19 de septiembre de 2019
19.09.2019

San Francisco, el parque central

Miles de personas disfrutan a diario de la zona verde ovetense, repleta de niños desde primera hora de la tarde

19.09.2019 | 01:10
Niños bailando ayer con la "Glüps Band".

El Campo San Francisco se parece estos días a un parque de verdad, a una de esas zonas verdes de cualquier gran ciudad donde la gente disfruta de cada rincón.

A las siete de la tarde cada recoveco del Campo San Francisco estaba ayer repleto de personas. Había niños recién nacidos, pequeños de todas las edades y padres acarreando sillas y carritos por las distintas callejuelas de el gigantesco jardín del centro de la ciudad.

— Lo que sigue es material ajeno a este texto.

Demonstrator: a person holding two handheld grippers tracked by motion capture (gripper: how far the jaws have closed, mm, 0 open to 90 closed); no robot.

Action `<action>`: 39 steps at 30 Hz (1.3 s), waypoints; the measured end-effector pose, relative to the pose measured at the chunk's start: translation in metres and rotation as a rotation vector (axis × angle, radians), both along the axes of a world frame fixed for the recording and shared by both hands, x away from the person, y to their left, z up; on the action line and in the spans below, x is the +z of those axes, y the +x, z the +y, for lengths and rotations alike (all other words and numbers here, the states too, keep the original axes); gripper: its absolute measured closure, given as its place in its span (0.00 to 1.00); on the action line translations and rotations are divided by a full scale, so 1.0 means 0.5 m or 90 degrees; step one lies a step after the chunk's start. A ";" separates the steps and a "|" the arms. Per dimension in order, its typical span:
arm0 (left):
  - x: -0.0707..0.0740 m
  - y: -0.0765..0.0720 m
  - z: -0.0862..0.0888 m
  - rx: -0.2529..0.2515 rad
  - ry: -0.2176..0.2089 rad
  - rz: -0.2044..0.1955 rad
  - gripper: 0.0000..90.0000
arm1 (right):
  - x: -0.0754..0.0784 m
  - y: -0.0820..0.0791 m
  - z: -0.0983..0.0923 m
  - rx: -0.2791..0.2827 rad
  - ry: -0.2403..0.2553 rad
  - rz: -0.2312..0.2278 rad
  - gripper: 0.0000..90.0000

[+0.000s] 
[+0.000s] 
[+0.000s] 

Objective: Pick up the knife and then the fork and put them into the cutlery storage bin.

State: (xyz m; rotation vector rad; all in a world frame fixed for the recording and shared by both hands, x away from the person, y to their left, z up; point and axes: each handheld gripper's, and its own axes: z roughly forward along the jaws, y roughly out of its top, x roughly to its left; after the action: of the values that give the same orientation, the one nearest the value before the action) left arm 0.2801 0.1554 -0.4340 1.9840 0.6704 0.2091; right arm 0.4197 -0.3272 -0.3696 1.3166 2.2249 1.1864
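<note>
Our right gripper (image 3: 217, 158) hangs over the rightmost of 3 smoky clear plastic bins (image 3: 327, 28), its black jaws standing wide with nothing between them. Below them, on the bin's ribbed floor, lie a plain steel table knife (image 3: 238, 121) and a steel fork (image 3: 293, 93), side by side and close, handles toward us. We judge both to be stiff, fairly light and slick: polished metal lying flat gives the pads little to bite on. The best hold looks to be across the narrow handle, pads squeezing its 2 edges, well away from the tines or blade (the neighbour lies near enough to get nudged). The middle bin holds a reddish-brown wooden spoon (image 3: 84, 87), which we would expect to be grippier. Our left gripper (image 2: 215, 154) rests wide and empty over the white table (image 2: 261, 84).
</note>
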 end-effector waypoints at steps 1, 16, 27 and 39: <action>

La cola para hacerse con un asiento en el tren que recorre el campo San Francisco ascendía entre pompas de jabón hasta la calle Marqués de Santa Cruz.

En el otro extremo, en el más cercano al estanque de los patos, los niños se metían literalmente dentro de enormes burbujas jabonosas. "Dejad espacio, poneos a los lados", decía el artista que creaba esas inmensas piezas que explotaban al mínimo contacto de una pequeña mano infantil.

Por medio, en una de las vías que atraviesa el Campo, una madre trataba de convencer a su hija, "venimos otro día que no haya tanta cola", de que ayer no era la mejor tarde para subirse al antiguo tiovivo de madera que está instalado el campo, un tiovivo de tracción humana ya que se mueve a pedales.

Subiendo hacia la fuente de las ranas estaba ayer instalado el "Circo de la luna", uno de esos artistas callejeros con rastas y pantalones anchos que igual cantan una canción que se suben a un monociclo o hacen un chiste con el público. "Niños, esto lo podéis hacer en casa siempre que tengáis queroseno y unas mazas con algodón", decía el artista mientras preparaba su espectáculo de malabares con fuego. Las caras de los padres iban del terror a la sonrisa. Decenas de personas atendieron a sus explicaciones sobre el monociclo hasta que el hombre pidió ayuda a una espectadora para bajarse del artilugio. Bromas y actuación estelar de "la guapa Beatriz".

Todo el Campo está trufado de atracciones para los pequeños que se entretienen con juegos tradicionales o saltando en un enorme Bob Esponja hinchable en la zona más cercana a Toreno.

En el otro extremo del Bombé, una de las novedades de este año. Cerca de las casetas de hostelería se ha instalado un escenario donde todas las tardes hay actuaciones de bandas de rock que hacen música infantil. Ayer, la "Glüps band" hizo bailar a los peques y a los padres.

Un Campo que se ha convertido en un enorme recinto ferial.